En el video de Carlos Amorales (1970) Luisita cleaning bad vibes
(Luisita limpiando las malas vibras, 2001) se observa a una mujer morena cuya blusa translúcida permite ver su brassiere blanco en alto contraste, caminando por los espacios de la galería Nina Menocal, sosteniendo con trapos un anafre humeante, meciéndolo de aquí para allá mientras cacarea, aúlla y balbucea sonidos incomprensibles; luego, con las manos tiznadas gesticula frente a computadoras, umbrales, muros, escritorios y ventanas de dicho lugar. Al inicio de la video-proyección se observa lo que parece ser una carta para los Reyes Magos, elevándose por encima de los árboles suspendida por globos multicolores. Al final, la mujer entorna los ojos y manotea, actuando para la cámara, después de desarrollar un ritual grotesco enfrente de la fuente marmórea de la galería. La combinación de factores va de lo humorístico a lo soez, de lo etnográfico a lo místico, sin pasar por alto el acerbo comentario sobre el sitio que alberga a la obra en sus dimensiones social, económica y cultural. En off y con subtítulos en inglés, por indicación de la chamana, la voz del artista da gracias al Padre y concluye.
La exposición individual de Amorales en la galería Menocal incluye
también un video en el que una pequeña marioneta que recuerda al ratón Miguelito (Mickey Mouse para los disneyanos), pero con patitas de araña, baila al ritmo de una pieza popular de música brasileña contemporánea comercial, reproducida en una grabadora minúscula emplazada directamente sobre el piso que apenas tocan las extremidades del personaje. Esta obra, con duración de una hora de tedio hipnótico, Dance to the Music (2000), aparenta ser simultáneamente un autorretrato, y una caricatura del artista (como entidad abstracta, más allá de Amorales en particular) en una caracterización que -de ser así- equilibra la balanza en la crítica a la institución del arte y sus protagonistas. La relación existente entre el establecimiento comercial y el productor de obras podría generar un híbrido interesante de las frases "Con dinero baila el perro" y "Estoy como la tamalera: mal y vendiendo". Muy probablemente las interpretaciones varíen en proporción con el número de visitantes. Sin embargo, la tautología ideológica en la producción de Amorales no es novedad; retrospectivamente, su investigación ha explorado aspectos tanto de los mecanismos de simulación de los procesos creativos en el arte contemporáneo, como los desplazamientos conceptuales e identitarios como herramientas de uso común. Asuntos relacionados con la política, con la descomposición del sistema de producción y distribución del arte, tanto como la participación (consciente o inconsciente) de los creadores en ella, van y vienen en sus diversos proyectos.
Creando lecturas dislocadas del color local o de la discusión
provinciana, Amorales ha generado encuentros insospechados entre su alter ego (Amorales) y su respectivo alter ego (Amorales) en mecanismos de espejo que enuncian la crisis de la competitividad como método de éxito o ascenso social; los enmascarados Amorales y Amorales (los sin moral, pues) luchan entre sí para sacar al otro del encuadre en un video mostrado hace tiempo en el Museo Carrillo Gil.

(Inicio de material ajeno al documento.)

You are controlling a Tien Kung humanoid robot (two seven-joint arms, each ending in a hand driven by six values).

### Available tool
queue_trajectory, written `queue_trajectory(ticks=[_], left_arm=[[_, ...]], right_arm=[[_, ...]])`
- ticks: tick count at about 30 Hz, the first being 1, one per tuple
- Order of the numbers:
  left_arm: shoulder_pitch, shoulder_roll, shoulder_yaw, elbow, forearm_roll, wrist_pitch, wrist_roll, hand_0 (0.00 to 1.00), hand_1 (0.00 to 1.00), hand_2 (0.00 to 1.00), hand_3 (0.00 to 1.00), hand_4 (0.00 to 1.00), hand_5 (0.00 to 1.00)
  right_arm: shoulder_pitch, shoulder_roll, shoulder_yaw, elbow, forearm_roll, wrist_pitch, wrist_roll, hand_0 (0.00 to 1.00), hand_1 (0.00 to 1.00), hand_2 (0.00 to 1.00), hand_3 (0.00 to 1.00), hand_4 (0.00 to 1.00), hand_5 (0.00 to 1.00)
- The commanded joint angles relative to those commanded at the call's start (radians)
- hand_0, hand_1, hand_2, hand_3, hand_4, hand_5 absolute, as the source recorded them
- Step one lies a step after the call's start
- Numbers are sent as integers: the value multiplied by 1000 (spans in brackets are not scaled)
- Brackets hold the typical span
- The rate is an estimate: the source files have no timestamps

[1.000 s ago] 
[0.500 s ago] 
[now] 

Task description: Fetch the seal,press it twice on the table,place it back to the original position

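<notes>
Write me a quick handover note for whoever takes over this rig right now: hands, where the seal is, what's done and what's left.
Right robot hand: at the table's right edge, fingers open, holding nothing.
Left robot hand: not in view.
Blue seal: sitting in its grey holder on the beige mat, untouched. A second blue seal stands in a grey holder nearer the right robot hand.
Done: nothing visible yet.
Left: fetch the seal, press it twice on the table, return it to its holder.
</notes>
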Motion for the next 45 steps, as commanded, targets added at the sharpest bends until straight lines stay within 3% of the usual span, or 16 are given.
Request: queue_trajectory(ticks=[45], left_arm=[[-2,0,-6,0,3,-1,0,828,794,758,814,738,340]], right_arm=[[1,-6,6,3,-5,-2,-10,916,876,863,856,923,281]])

Otras veces se han dado encuentros luchísticos entre ambos en arenas y encordados de México y el extranjero. También ha habido encuentros y charlas - capucha de por medio- entre Amorales y Superbarrio. Aquí la conformación de la imagen del luchador tampoco es ingenua, ya que está permeada de las acepciones probables y de los personajes que las implican: el luchador enmascarado, el luchador social, el luchador sobrehumano que trasciende las leyes de la física moderna. Por otro lado -riendo silenciosamente- está la idea romántica o patética del artista como héroe contemporáneo.
Amorales se enfrenta también a la idea que pudiera existir más
allá de su propia caracterización (idealizada o devaluada) en una serie fotográfica que funciona como atmósfera o microcosmos del individuo, más allá del personaje o el rol que interpreta (con o sin máscara). Las imágenes que componen From the Series: The Fear of Returning and not Be Understood (De la serie: El miedo de regresar y no ser comprendido, 1999) son informativas acerca de quién es en realidad nuestro interlocutor: lo desenmascaran y lo dulcifican. En otro relevo a tres caídas se sitúa el tríptico fotográfico Kramer vs. Kramer: Fotografías de Carlos Aguirre 1970-1975, seleccionadas por Carlos Amorales (2000). En este desplazamiento en el tiempo y en el espacio, Amorales se encuentra de nuevo frente al espejo, escudriña la ilusión y se reconoce en el que dejó de ser para volver a ser él mismo, ahuyentando las malas vibras.